___ Data extract ___

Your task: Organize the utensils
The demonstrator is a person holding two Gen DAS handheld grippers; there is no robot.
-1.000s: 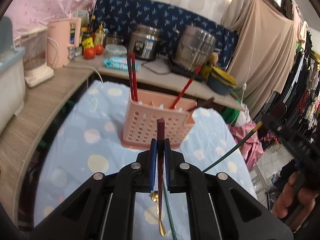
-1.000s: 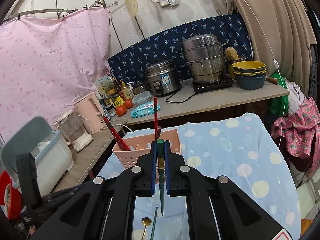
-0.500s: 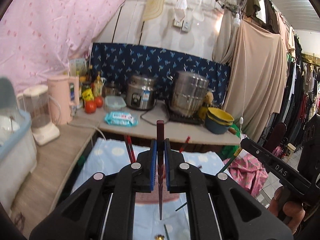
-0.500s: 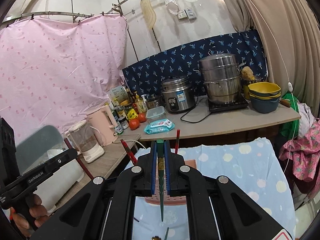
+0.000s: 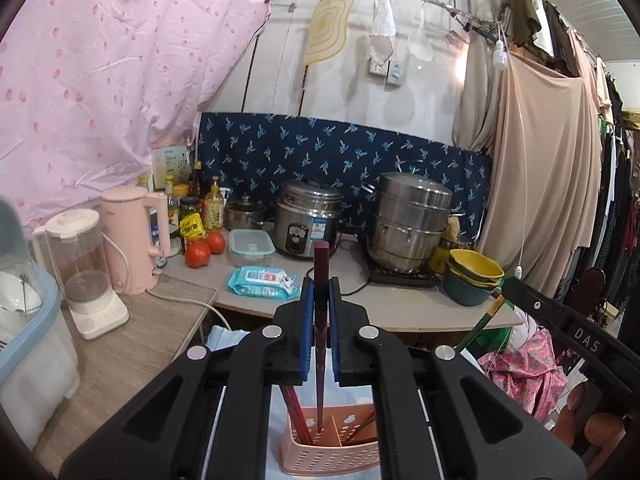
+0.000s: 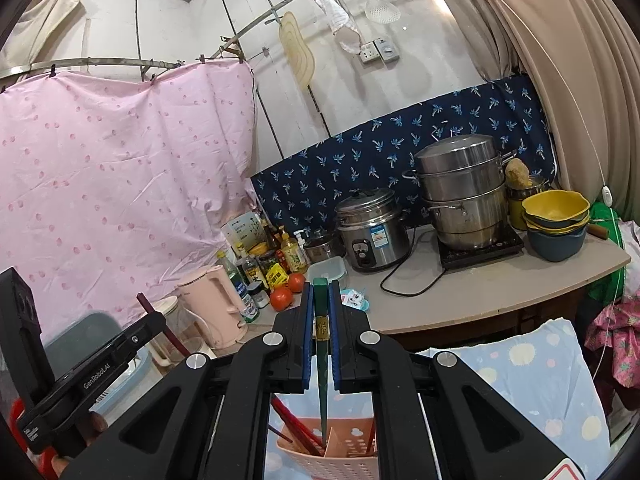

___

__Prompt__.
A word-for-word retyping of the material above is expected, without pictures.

__Answer box__.
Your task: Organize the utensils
The demonstrator is a person holding two Gen DAS handheld grippers; there is no robot.
-1.000s: 
-1.000s: 
-0.500s: 
-0.500s: 
+0.000s: 
+0.000s: 

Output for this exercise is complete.